Cast recording by the original London cast
- Released: 1985
- Label: First Night

= Les Misérables (original London cast recording) =

Les Misérables, subtitled Original London Cast Album, is an album containing a recording of the musical Les Misérables made by its 1985 London cast and originally released in the UK in 1985 by First Night Records.
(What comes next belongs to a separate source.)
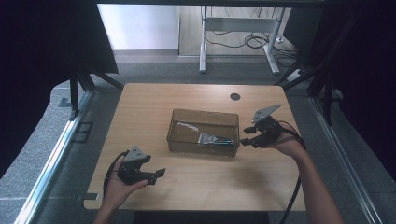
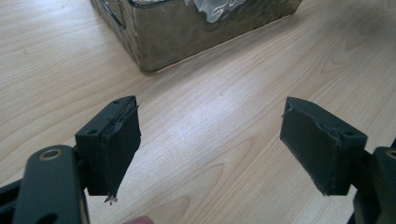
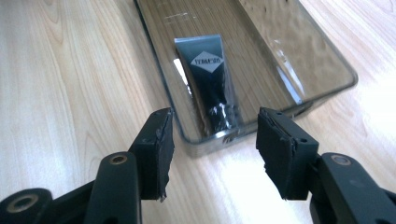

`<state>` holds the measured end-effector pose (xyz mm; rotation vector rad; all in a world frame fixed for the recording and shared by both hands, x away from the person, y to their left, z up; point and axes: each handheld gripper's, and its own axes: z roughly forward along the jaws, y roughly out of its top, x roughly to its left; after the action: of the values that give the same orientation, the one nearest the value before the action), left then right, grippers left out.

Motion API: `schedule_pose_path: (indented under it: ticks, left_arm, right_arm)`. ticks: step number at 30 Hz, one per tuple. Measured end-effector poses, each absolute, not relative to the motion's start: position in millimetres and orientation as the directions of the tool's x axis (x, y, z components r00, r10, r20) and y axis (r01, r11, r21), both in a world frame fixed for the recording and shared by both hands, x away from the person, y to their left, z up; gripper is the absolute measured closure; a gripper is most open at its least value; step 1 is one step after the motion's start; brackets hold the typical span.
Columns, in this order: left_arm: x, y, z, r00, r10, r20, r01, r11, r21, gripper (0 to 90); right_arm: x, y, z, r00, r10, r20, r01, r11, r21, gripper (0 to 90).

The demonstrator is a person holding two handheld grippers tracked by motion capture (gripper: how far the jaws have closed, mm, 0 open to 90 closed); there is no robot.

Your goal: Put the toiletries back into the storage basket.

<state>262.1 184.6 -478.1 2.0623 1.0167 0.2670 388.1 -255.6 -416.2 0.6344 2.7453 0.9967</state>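
A smoky clear plastic bin [image 1: 201,148] stands at the middle of the wooden table. A dark tube [image 1: 215,139] with a diamond label lies flat in it, toward its right end. My right gripper [image 1: 245,136] hovers just outside that end, open, with nothing between its jaws. In the right gripper view the tube [image 3: 208,79] lies straight ahead of the right gripper [image 3: 215,149], behind the bin's near wall [image 3: 196,144]. My left gripper [image 1: 158,176] rests low at the front left, open and empty. In the left gripper view, the left gripper [image 2: 210,144] faces the bin's corner [image 2: 149,51].
A round cable hole [image 1: 235,96] sits in the table's far right part. Bare wood [image 1: 140,116] surrounds the bin on all sides. Beyond the far edge stand the white legs of another desk [image 1: 203,46] with cables on the floor. Dark frame bars [image 1: 74,95] flank the table.
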Motion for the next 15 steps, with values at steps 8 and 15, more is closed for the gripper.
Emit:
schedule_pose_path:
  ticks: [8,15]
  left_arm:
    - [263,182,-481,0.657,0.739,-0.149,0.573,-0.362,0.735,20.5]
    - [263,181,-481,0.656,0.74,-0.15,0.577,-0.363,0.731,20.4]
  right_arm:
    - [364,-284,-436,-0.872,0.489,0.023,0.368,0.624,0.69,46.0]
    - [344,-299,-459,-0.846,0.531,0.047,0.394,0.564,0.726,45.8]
In the United States, it was issued by Relativity Records under license from First Night.

== Background ==
According to the album's notes, it was "recorded and mixed at CTS Studios, Wembley, between October 28th and November 12th 1985."

== Critical reception ==

In a contemporary review for AllMusic, Sarah Erlewine notes that "the original London cast recording is considered by many to be superior to various other releases [...], including the Broadway cast." She also notes that the London cast featured Colm Wilkinson and Frances Ruffelle who would later reprise their roles on Broadway.

Professional ratings
Review scores
| Source | Rating |
| AllMusic | Star |

== Track listing ==
2 × LP – First Night Records – Encore 1

Side 1
| No. | Title | Artist(s) | Length |
|---|---|---|---|
| 1. | "At the End of the Day" | Ensemble |  |
| 2. | "I Dreamed a Dream" | Patti LuPone |  |
| 3. | "Lovely Ladies" | Ensemble |  |
| 4. | "Who Am I?" | Colm Wilkinson |  |
| 5. | "Fantine's Death" "Come to Me" "Confrontation" | Patti LuPone and Colm Wilkinson Roger Allam and Colm Wilkinson |  |

Side 2
| No. | Title | Artist(s) | Length |
|---|---|---|---|
| 1. | "Castle on a Cloud" | Zoe Hart |  |
| 2. | "Master of the House" | Alun Armstrong, Sue Jane Tanner and Ensemble |  |
| 3. | "Stars" | Roger Allam |  |
| 4. | "Look Down" | Ian Tucker and Ensemble |  |
| 5. | "Little People" | Ian Tucker |  |
| 6. | "Red and Black" | David Burt, Michael Ball and Ensemble |  |
| 7. | "Do You Hear the People Sing?" | David Burt and Ensemble |  |

Side 3
| No. | Title | Artist(s) | Length |
|---|---|---|---|
| 1. | "Love Montage" "I Saw Him Once" "In My Life" | Rebecca Caine Rebecca Caine and Colm Wilkinson |  |
| 2. | "A Heart Full of Love" | Rebecca Caine, Michael Ball and Frances Ruffelle |  |
| 3. | "One Day More" | Ensemble |  |
| 4. | "On My Own" | Frances Ruffelle |  |
| 5. | "The Attack" | David Burt and Ensemble |  |
| 6. | "A Little Fall of Rain" | Frances Ruffelle and Michael Ball |  |
| 7. | "Drink with Me" | Clive Carter and Ensemble |  |

Side 4
| No. | Title | Artist(s) | Length |
|---|---|---|---|
| 1. | "Bring Him Home" | Colm Wilkinson |  |
| 2. | "Dog Eats Dog" | Alun Armstrong |  |
| 3. | "Javert's Suicide: Soliloquy" | Roger Allam |  |
| 4. | "Empty Chairs at Empty Tables" | Michael Ball |  |
| 5. | "Wedding Chorale" | Ensemble |  |
| 6. | "Beggars at the Feast" | Alun Armstrong and Sue Jane Tanner |  |
| 7. | "Finale" | Ensemble |  |

== Charts ==

| Chart (1986–1987) | Peak position |
|---|---|
| UK Albums (Official Charts) | 72 |
| Chart (1991) | Peak position |
| New Zealand Albums (RMNZ) | 9 |
| Chart (2013) | Peak position |
| UK Albums (Official Charts) | 54 |

== Certifications ==

| Region | Certification | Certified units/sales |
| United States (RIAA) | Platinum | 1,000,000^{^} |
^{^} Shipments figures based on certification alone.